The Saints and Tigers are playing their best ball, and both are on paths to their respective championship games. This weekend is big, and a pair of wins on Saturday and Sunday will go a long way to making a national rarity a Louisiana reality.

It all starts with the quarterback wearing No. 9 for the two teams, separated by 81 miles along Interstate-10. Joe Burrow of LSU is the frontrunner to win this year’s Heisman Trophy, and Drew Brees of the New Orleans Saints is chasing down the last of the great NFL passing marks he doesn’t already own.

LSU is 12-0, ranked No. 2 in the latest College Football Playoff (CFP) ranking and will face No. 4 Georgia in the Southeastern Conference (SEC) Championship game in Atlanta on Saturday—in Mercedes-Benz Stadium. A win would guarantee LSU a spot in the CFP semifinals as the No. 1 or 2 seed, but a loss would likely still get them in the playoff.

Meanwhile at the Mercedes-Benz Superdome in New Orleans on Sunday at noon, the Saints (10-2) play the visiting San Francisco 49ers (10-2). The 49ers were a longtime rival and nemesis of the Saints in the old NFC West division, before expansion and divisional realignment. New Orleans has already clinched the NFC South this year, and a win over the 49ers would put them as the current top seed in the NFC with three regular-season games remaining. A top seed means home-field advantage through the playoffs.

In addition, the Saints have a fire in their eyes after devastating playoff losses each of the last two years, including the infamous no-call on pass interference in last year’s NFC Championship.

No NFL team has won the Super Bowl during the same season a college team from that same state won the national championship.

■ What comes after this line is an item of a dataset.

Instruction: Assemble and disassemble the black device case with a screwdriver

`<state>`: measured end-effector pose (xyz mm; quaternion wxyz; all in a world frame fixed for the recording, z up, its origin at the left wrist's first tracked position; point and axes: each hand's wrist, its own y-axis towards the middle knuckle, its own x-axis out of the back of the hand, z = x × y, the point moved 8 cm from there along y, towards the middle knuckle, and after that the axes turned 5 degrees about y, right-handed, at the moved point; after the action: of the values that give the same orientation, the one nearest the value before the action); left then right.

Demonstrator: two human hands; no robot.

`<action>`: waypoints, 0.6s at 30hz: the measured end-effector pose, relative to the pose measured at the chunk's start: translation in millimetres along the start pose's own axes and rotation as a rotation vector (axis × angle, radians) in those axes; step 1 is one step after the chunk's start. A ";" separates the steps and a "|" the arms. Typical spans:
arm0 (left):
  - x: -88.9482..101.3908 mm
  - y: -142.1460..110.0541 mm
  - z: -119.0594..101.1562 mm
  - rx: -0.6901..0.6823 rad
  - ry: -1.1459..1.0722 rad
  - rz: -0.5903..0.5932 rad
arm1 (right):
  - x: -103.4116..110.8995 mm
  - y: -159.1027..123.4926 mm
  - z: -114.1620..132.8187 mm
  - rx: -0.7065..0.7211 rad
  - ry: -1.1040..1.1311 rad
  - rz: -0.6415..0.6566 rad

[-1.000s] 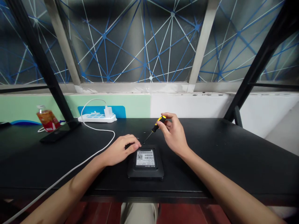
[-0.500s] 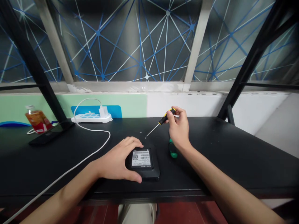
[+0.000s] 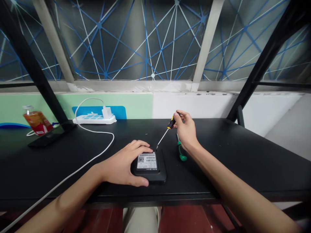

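Observation:
A flat black box-shaped device with a white printed label lies on the black table. My left hand spans its left side, fingers at the far edge and thumb at the near edge, gripping it. Between the fingers and thumb of my right hand is a black-and-yellow screwdriver. Its shaft slants down to the left, the tip at the device's far right corner. A small bright bit, perhaps a screw, shows at that tip. Partly behind my right hand lies a green-handled screwdriver.
A small metallic piece lies beyond the device. Farther back left stand a white power strip with a plug, a drink bottle and a dark flat slab. A white cable runs along the table's left side.
My left hand has spread from the device's far corner to grip its side. The screwdriver moved right and up, then its tip came down to the far right corner. The green-handled screwdriver became visible.

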<state>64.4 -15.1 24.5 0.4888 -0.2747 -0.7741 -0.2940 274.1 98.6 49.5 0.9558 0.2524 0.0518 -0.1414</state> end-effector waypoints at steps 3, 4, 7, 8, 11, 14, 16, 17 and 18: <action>1.0 -0.1 0.4 0.000 -0.006 -0.009 | -2.9 -1.1 -2.1 0.006 -0.028 0.032; 1.4 0.0 0.4 0.001 -0.007 -0.012 | -3.3 -1.2 -2.5 0.009 -0.034 0.036; 1.9 0.9 0.3 0.005 -0.012 -0.014 | -3.8 -1.5 -1.5 0.025 -0.048 0.043; 1.9 1.1 0.2 0.004 -0.014 -0.014 | -4.1 -1.8 -0.2 0.033 -0.050 0.046; 2.5 1.4 0.1 0.005 -0.021 -0.021 | -6.6 -3.9 5.3 0.061 -0.058 0.069; 3.1 0.8 -0.1 0.004 -0.026 -0.030 | -9.6 -7.4 12.5 0.089 -0.085 0.093; 3.3 0.6 0.1 0.005 -0.024 -0.032 | -10.8 -10.2 18.4 0.110 -0.104 0.098; 3.4 0.6 0.5 0.007 -0.021 -0.034 | -11.3 -11.7 21.7 0.123 -0.109 0.100; 3.6 0.8 1.0 0.010 -0.016 -0.035 | -11.8 -13.2 25.0 0.137 -0.113 0.102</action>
<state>63.1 -13.3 27.6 0.4788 -0.2610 -0.7842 -0.2961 259.6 78.1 67.0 0.9437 0.3111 -0.0250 -0.1097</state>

There have been two times where an NFL team appeared in the Super Bowl in the same calendar year that its college team won a national title:

1976 — Pittsburgh Steelers (1975 season) won Super Bowl X in January and the Pittsburgh Panthers were college champions that fall. 1983 — Miami Dolphins (1982 season) lost Super Bowl XVII in January and the Miami Hurricanes won the national championship that fall.

Neither of those happened in the same fall season that poured into the same January.

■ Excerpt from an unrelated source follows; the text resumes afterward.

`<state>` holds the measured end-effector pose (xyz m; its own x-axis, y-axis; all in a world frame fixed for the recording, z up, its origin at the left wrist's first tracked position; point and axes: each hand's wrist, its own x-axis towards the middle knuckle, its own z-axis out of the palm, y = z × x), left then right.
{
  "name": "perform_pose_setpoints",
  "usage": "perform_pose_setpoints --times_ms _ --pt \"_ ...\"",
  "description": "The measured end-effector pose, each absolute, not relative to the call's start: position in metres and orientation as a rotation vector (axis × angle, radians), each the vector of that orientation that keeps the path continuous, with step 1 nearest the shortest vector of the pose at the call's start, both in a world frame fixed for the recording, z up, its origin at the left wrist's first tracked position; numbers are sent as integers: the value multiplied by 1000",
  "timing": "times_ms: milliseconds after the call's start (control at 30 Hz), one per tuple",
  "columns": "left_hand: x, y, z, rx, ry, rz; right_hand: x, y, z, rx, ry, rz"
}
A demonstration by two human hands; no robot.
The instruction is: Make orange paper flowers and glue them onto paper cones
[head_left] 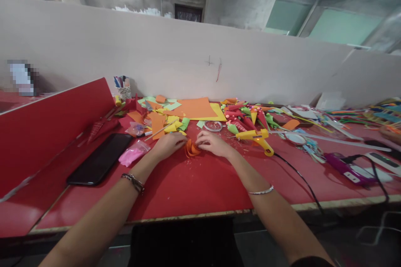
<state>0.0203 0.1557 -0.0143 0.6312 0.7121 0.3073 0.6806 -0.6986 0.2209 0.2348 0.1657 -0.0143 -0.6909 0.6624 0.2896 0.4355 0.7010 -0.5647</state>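
Note:
A curled piece of orange paper (191, 149) rests on the red tabletop between my two hands. My left hand (171, 144) touches its left side, fingers bent and pressed together. On the other side, my right hand (213, 142) has its fingers closed on the paper's right edge. The fingertips are small and partly hidden. A yellow hot glue gun (257, 137) lies to the right of my right hand, with its black cord running off the table's front. Behind my hands are yellow paper scraps (175, 125) and a round clear dish (213, 125).
A large black phone (100, 159) and a bag of pink material (134, 153) lie at left, beside a red divider (56, 129). Flat orange sheets (196, 107) and rolled paper cones (247, 119) cover the back. A purple power strip (349, 170) sits at right.

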Motion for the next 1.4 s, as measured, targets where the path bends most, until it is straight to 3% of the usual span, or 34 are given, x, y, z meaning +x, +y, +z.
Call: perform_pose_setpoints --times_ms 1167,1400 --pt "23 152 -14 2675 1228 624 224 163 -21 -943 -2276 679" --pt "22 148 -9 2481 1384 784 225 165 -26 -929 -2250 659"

Digging back through 100 seasons of professional football, the feat has happened only twice, when the Detroit Lions and Cleveland Browns actually competed for championships. In 1952, the Lions won the NFL Championship while Michigan State won the college title, and the same happened in 1954 when the Browns won the NFL championship and Ohio State was named college champs in one national poll—UCLA was named the champion in another poll.

There are no more split polls to declare national college champions, but rather a four team playoff. LSU looks poised to make the playoff. LSU has made the national championship game three times this century—2003, 2007 and 2011. All of those games were played in the Superdome, with LSU winning the first two times. The Superdome has not hosted a college national championship since 2011, but it will host this season’s title game.

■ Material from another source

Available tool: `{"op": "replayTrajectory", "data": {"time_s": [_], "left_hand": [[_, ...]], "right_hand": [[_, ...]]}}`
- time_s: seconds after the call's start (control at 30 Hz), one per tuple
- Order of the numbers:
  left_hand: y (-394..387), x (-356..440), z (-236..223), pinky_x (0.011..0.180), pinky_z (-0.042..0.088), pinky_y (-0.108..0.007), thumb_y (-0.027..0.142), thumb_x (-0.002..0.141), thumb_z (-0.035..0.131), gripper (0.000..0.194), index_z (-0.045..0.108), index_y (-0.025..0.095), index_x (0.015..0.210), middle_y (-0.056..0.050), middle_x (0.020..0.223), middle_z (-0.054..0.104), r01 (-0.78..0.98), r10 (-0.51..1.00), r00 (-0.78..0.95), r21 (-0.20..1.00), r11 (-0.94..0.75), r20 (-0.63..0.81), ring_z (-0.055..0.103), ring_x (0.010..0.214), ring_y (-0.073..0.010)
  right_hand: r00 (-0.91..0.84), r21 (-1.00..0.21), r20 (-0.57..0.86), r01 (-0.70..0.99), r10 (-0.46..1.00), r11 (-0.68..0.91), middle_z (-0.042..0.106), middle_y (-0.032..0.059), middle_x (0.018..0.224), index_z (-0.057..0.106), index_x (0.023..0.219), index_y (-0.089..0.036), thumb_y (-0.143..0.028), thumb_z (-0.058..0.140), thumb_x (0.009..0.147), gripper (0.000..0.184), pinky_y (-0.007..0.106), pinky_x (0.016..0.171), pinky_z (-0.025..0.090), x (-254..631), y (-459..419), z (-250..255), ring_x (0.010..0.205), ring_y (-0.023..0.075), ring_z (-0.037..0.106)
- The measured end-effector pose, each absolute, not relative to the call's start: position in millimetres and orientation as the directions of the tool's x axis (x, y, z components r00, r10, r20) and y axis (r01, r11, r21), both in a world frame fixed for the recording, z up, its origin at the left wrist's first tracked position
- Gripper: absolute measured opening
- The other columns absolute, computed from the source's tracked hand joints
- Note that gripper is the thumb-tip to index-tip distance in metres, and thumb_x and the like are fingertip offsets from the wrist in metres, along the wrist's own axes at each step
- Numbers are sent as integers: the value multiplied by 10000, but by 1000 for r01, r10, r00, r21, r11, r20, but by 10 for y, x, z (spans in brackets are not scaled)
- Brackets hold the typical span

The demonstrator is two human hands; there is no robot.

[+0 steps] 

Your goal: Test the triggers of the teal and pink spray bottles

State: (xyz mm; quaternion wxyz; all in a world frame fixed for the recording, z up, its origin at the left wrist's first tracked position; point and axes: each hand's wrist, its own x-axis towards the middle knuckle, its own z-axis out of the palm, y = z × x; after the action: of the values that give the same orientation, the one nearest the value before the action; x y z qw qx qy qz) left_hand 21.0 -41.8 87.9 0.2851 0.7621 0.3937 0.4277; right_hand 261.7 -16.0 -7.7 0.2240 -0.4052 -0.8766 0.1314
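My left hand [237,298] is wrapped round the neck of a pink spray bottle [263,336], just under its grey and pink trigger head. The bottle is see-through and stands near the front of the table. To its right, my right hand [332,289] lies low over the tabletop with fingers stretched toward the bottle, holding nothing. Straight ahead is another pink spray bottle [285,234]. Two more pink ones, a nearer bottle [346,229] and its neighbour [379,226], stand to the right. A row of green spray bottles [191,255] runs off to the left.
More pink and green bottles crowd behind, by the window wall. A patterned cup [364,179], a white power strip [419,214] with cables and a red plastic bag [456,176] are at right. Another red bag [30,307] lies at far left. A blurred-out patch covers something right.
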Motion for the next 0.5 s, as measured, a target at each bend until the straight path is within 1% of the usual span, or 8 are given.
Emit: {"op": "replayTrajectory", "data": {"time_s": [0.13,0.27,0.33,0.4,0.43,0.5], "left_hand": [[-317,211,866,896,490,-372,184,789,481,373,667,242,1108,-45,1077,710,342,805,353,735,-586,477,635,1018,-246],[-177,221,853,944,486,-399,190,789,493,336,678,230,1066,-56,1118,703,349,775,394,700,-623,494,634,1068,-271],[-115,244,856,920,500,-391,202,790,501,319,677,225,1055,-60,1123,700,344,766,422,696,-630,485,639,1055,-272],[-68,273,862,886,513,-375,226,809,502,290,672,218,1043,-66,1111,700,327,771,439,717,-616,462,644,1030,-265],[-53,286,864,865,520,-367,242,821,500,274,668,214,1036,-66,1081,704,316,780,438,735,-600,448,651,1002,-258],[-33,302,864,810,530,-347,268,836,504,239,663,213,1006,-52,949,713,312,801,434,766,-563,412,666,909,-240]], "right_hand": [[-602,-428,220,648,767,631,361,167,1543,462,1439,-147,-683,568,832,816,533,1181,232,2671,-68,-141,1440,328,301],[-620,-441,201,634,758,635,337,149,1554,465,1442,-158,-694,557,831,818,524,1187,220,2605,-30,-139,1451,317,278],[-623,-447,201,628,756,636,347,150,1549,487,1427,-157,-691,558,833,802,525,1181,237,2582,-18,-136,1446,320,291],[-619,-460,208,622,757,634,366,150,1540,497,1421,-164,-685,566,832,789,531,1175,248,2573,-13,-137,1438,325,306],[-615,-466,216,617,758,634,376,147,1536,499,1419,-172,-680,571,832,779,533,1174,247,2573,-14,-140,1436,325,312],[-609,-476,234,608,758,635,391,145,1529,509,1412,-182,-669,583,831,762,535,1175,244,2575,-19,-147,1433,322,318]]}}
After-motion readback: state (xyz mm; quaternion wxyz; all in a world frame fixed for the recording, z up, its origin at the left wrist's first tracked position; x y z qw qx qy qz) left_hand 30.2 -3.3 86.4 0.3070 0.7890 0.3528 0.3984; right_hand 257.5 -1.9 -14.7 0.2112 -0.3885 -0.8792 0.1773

In LSU’s last national championship season (2007), the Tigers were ranked No. 2 and beat No. 1 Ohio State in “The Dome,” as they call it in Louisiana. Ohio State is currently No. 1 ahead of LSU in the CFP rankings.

The site of this season’s Super Bowl will be in Miami, which has not hosted the big game since 2010, which followed the 2009 season. That year’s winner? The New Orleans Saints.

The Saints that season—with Brees still at the helm— had home-field advantage throughout the NFC playoffs and defeated one legend in the NFC championship game (Minnesota QB Brett Favre) and then another (Peyton Manning) when they beat the Indianapolis Colts in the Super Bowl.

Should the Saints make it to the NFC Championship, possible quarterbacks they could face would be Russell Wilson (Seattle) and Aaron Rodgers (Green Bay). Possible opposing quarterbacks in the Super Bowl could be Tom Brady (New England), Lamar Jackson (Baltimore) and Patrick Mahommes (Kansas City).

Folks in the Bayou State are excited about 2019, with possibly one of these teams winning a title. However, something special could be brewing for fans from Calcasieu to Ouachita, and Bossier to Bourbon Street by way of the Atchafalaya. Their teams have never both been this good, this late in the season.

There really could be something in the water this year in Louisiana, and right now it’s tasting pretty good to those who root for both the Saints and the Tigers.